▶ YOUR GOAL
The expected result is an exact restatement of the data, free of pictures.

▶ DATA SECTION

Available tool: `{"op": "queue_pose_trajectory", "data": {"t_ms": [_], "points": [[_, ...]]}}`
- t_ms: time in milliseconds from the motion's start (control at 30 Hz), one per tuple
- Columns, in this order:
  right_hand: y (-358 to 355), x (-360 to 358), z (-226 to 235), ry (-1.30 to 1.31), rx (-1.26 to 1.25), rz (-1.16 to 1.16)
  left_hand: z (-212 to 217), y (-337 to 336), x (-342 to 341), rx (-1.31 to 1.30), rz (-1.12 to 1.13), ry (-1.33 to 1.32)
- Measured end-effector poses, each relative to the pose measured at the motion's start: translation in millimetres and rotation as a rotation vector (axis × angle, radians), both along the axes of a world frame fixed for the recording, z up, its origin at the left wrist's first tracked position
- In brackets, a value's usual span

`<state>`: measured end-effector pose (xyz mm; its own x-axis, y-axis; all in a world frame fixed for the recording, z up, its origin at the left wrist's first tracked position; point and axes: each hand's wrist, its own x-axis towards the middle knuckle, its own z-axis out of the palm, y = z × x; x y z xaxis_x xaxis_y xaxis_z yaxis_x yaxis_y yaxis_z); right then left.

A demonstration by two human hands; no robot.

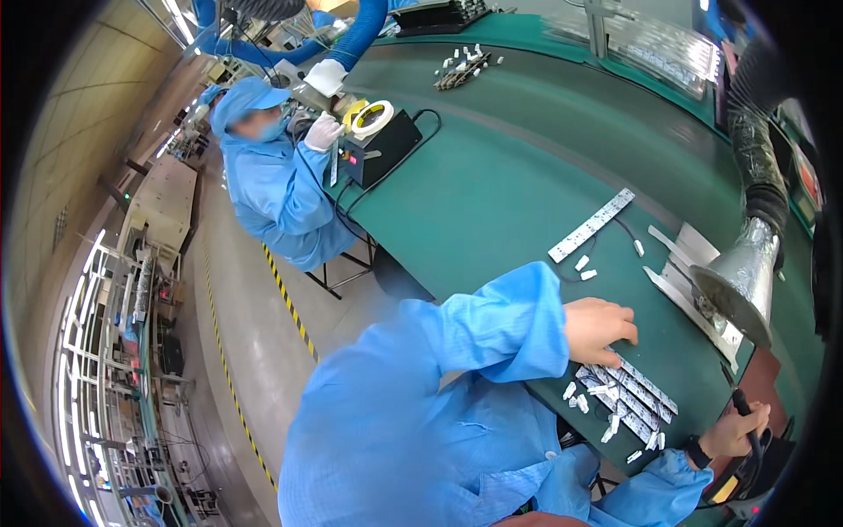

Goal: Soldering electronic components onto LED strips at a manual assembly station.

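Note:
A row of narrow white circuit board strips (645, 386) lies side by side on the green bench near me, with short wires and small white connectors along the lower ends. At the upper end of these strips rests my left hand (600, 329), fingers bent and apart, fingertips touching down there; nothing shows in its grip. My right hand (736, 432) is closed round the black handle of what looks like a soldering iron (743, 404), at the right of the strips. The iron's tip is hard to make out. Farther off lies a single board strip (593, 226) with wires and white connectors.
A silvery extraction funnel (738, 281) hangs at the right above a pale metal fixture (685, 272). Across the bench to the left, a co-worker (277, 184) in blue handles a roll of tape (372, 119) on a black box (386, 149). More wired boards (463, 70) lie at the back.

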<state>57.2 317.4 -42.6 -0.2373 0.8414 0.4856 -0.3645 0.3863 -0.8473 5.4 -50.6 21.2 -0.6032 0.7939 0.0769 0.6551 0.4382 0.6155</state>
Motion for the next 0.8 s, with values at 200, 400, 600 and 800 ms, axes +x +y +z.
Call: {"op": "queue_pose_trajectory", "data": {"t_ms": [200,400,600,800], "points": [[-10,5,18,-0.428,1.099,-0.518,0,3,-33,-0.072,-0.227,-0.346],[-33,-8,44,0.155,0.007,-0.003,16,25,-42,0.072,-0.014,-0.686],[-38,2,52,0.204,0.053,-0.037,-14,60,-38,0.351,0.117,-1.004],[-82,2,48,0.123,0.277,0.21,-18,59,-31,0.321,0.238,-0.832]]}}
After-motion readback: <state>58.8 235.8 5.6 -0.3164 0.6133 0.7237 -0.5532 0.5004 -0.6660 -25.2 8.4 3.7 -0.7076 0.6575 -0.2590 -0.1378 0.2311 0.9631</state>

▶ EXERCISE OUTPUT
Available tool: `{"op": "queue_pose_trajectory", "data": {"t_ms": [_], "points": [[_, ...]]}}`
- t_ms: time in milliseconds from the motion's start (control at 30 Hz), one per tuple
- Columns, in this order:
  right_hand: y (-358 to 355), x (-360 to 358), z (-226 to 235), ry (-1.30 to 1.31), rx (-1.26 to 1.25), rz (-1.16 to 1.16)
  left_hand: z (-212 to 217), y (-337 to 336), x (-342 to 341), rx (-1.31 to 1.30), rz (-1.12 to 1.13), ry (-1.33 to 1.32)
- Measured end-effector poses, each relative to the pose measured at the motion's start: translation in millimetres and rotation as a rotation vector (axis × angle, radians), both along the axes of a world frame fixed for the recording, z up, its origin at the left wrist's first tracked position
- In brackets, a value's usual span

`<state>`: measured end-effector pose (xyz mm; its own x-axis, y-axis; all in a world frame fixed for the recording, z up, its origin at the left wrist's first tracked position; point and axes: each hand's wrist, its own x-axis towards the middle knuckle, its own z-axis out of the palm, y = z × x; x y z xaxis_x xaxis_y xaxis_z yaxis_x yaxis_y yaxis_z); right then left.

A demonstration by two human hands; no robot.


Goal: Soldering electronic components onto LED strips at a manual assembly station.

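Note:
A row of narrow white circuit board strips (645, 386) lies side by side on the green bench near me, with short wires and small white connectors along the lower ends. At the upper end of these strips rests my left hand (600, 329), fingers bent and apart, fingertips touching down there; nothing shows in its grip. My right hand (736, 432) is closed round the black handle of what looks like a soldering iron (743, 404), at the right of the strips. The iron's tip is hard to make out. Farther off lies a single board strip (593, 226) with wires and white connectors.
A silvery extraction funnel (738, 281) hangs at the right above a pale metal fixture (685, 272). Across the bench to the left, a co-worker (277, 184) in blue handles a roll of tape (372, 119) on a black box (386, 149). More wired boards (463, 70) lie at the back.
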
<state>57.2 317.4 -42.6 -0.2373 0.8414 0.4856 -0.3645 0.3863 -0.8473 5.4 -50.6 21.2 -0.6032 0.7939 0.0769 0.6551 0.4382 0.6155</state>
Motion for the next 0.8 s, with values at 200, 400, 600 and 800 ms, axes +x +y +z.
Call: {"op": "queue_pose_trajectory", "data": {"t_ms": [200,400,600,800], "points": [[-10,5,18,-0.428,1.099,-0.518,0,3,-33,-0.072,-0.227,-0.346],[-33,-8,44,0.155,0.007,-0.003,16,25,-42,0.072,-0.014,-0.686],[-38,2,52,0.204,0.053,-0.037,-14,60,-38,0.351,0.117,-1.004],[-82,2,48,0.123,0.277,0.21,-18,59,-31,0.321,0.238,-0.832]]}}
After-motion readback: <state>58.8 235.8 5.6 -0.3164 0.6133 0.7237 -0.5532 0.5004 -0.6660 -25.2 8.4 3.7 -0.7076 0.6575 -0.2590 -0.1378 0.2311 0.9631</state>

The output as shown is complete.